Friday, September 21, 2012

Families


We’re now entering the Autumn and it means the 'quality' films are arriving again. The awards season is kicking. The new TV shows are wondering with unpredictability. But before I go into all that, I would like to resume one of the other holes of my summer with a late, brief but worth take on Francophone films. And this is how it went.

Un heureux événement
Directed by Rémi Bezançon, co-written with Eliette Abecassis.

I could be here being picky at this film’s storytelling, and I should, but you know what? I just don’t care; it’s too irresistible and cute. I could be watching this film all day long. It’s a film about motherhood, about growing up, both for a newborn and for a grown up. The title of the film says it, this story is a series of events, and the resolutions aren’t really the focus. Just look at it.

 

So as you can see, the family topic is a current favorite of mine.

 
 Le Premiere Jour Du Rest de Ta Vie
Written and Directed by Rémi Bezançon.

C.R.A.Z.Y
Directed by Jean-Marc Vallée, co-written with François Boulay.

Both films starring a Canadian guy named Marc-André Grondin. I loved him in both.
These are character centered films portraying different kinds of families at different levels in the society and they’re both crazy entertaining pieces. They both tell how differently families can grow together, how they learn together. It’s about acceptance, tolerance and that at the end of the day, there’s no way one can figure  out what the next day will bring, what the next week, the next month, the next year.

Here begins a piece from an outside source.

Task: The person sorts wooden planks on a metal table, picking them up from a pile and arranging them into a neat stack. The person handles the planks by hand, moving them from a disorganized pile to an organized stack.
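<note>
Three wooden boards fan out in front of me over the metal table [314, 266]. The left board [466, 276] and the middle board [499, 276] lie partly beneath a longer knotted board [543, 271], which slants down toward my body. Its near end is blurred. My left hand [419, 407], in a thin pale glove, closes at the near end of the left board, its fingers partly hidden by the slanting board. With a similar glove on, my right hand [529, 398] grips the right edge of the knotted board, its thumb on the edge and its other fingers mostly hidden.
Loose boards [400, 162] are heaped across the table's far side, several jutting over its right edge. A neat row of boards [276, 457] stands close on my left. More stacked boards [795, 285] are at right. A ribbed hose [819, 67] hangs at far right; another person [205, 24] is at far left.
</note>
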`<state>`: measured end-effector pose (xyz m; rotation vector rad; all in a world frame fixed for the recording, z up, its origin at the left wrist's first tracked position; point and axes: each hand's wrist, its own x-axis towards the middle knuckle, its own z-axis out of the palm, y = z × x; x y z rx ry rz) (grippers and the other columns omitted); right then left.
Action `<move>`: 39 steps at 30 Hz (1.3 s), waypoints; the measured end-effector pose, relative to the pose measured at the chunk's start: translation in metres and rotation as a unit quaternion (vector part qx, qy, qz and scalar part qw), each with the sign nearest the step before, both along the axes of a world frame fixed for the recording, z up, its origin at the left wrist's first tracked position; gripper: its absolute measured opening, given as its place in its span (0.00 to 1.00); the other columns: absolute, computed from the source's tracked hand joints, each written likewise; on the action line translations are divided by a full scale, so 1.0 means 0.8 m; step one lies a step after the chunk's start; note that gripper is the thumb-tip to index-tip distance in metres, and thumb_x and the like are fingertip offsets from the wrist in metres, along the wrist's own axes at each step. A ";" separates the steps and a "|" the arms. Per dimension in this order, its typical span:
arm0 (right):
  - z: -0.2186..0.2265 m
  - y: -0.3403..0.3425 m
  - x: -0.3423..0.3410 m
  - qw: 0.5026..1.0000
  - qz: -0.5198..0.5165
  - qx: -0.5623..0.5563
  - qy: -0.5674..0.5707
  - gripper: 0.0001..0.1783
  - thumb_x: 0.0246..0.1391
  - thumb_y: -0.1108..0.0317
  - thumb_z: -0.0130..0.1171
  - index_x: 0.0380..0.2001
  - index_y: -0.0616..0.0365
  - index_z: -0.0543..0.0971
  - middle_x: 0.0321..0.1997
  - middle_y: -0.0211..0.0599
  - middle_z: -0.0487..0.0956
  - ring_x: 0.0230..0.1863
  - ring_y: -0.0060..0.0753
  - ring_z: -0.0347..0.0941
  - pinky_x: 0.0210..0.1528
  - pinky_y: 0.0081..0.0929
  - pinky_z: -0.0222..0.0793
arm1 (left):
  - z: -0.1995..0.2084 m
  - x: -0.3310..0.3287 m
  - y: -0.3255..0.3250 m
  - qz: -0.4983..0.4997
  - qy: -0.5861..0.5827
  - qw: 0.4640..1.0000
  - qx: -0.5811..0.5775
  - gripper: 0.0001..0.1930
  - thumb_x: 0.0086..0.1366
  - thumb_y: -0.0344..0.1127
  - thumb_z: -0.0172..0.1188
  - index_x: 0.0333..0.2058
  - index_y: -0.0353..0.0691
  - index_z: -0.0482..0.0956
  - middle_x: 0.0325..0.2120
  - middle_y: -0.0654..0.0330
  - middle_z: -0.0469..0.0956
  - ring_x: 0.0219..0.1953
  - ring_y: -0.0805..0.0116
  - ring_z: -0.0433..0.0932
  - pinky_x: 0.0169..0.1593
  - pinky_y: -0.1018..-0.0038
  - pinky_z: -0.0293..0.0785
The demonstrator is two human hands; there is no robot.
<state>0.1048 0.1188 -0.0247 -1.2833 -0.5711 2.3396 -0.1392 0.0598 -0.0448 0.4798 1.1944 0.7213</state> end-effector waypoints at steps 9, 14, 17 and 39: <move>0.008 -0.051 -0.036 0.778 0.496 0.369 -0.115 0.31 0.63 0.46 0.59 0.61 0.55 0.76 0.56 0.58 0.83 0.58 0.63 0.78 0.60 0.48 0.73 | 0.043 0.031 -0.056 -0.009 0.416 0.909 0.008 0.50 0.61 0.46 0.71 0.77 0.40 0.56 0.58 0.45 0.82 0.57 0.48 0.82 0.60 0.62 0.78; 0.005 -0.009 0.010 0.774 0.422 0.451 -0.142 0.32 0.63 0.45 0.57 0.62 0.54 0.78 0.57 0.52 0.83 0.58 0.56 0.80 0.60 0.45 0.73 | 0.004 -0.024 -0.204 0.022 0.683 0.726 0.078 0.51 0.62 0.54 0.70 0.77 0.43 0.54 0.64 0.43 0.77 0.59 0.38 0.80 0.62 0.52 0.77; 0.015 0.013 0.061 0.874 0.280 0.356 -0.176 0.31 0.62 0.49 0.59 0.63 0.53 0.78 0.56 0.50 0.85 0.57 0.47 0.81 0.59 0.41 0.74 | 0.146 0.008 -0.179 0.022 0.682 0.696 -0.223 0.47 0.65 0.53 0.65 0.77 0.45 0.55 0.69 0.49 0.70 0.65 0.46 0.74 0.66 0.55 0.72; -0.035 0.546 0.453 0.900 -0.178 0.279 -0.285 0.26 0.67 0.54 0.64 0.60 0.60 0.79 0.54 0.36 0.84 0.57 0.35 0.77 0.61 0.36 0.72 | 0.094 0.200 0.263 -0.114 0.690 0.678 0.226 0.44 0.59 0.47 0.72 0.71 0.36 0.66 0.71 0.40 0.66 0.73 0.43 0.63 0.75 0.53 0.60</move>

These are another couple of films with some things in common - both directed and co-written by women, both of them starring as one of the main characters of the plot and they are both beautiful takes on different kinds of human struggles.

La guerre est declarée
Directed by Valérie Donzelli, co-written with Jérémie Elkaim.


This beautiful film based on the lives of the co-writers and performers becomes from the very beginning a successful and heart warm storytelling because it doesn’t ask you to be patient, it doesn’t really ask you to identify with the pain, but rather feel it. This story representing the love of parents for a son who gets critically sick, when he’s diagnosed with a brain tumor, doesn’t simply wants to gives us a lesson on how someone overcomes such events, they rather want to focus on representing a story of this kind with wit. I wouldn’t recommend this film to my friend because her younger sister had a brain tumor and also overcame it but because it is a really well made film where she could challenge herself by watching a different approach on the kind of story. And it is after all French.

Polisse
Directed by Maiwenn, co-written with Emmanuelle Bercot.

This film is about tough stories; sometimes hard to believe, often times hard to accept. As a whole, it’s about life, it’s about human nature. I would believe you if you said to me that there are worst stories than those Maiwenn is telling us and I surely don’t care about comments on the performances of these actors as being over the top, as over acting. I don’t even understand such presumptions. Because this may even be out of place for a film lover but sometimes I just love when I don’t care about cinematography, about anything but what’s happening in the moment, which usually means that everything else is actually working, so with this film I only care about the people, because you come across with so much despair, but you can also see laugh. You see evil sickness in people and you see good will. This may even sound vague to you but believe me when I say this film was a representation of the life’s rollercoaster. I admire this film so much because it isn’t afraid of exposing both sides and just shows us everything. People come in every form and that’s what you see in Polisse, is its core. This is what I refer when I talk about evocative emotional sensations, because this was literally a rollercoaster of them. Maiween is my hero.


You see, I started with a light approach to end on something staggeringly beautifully challenging.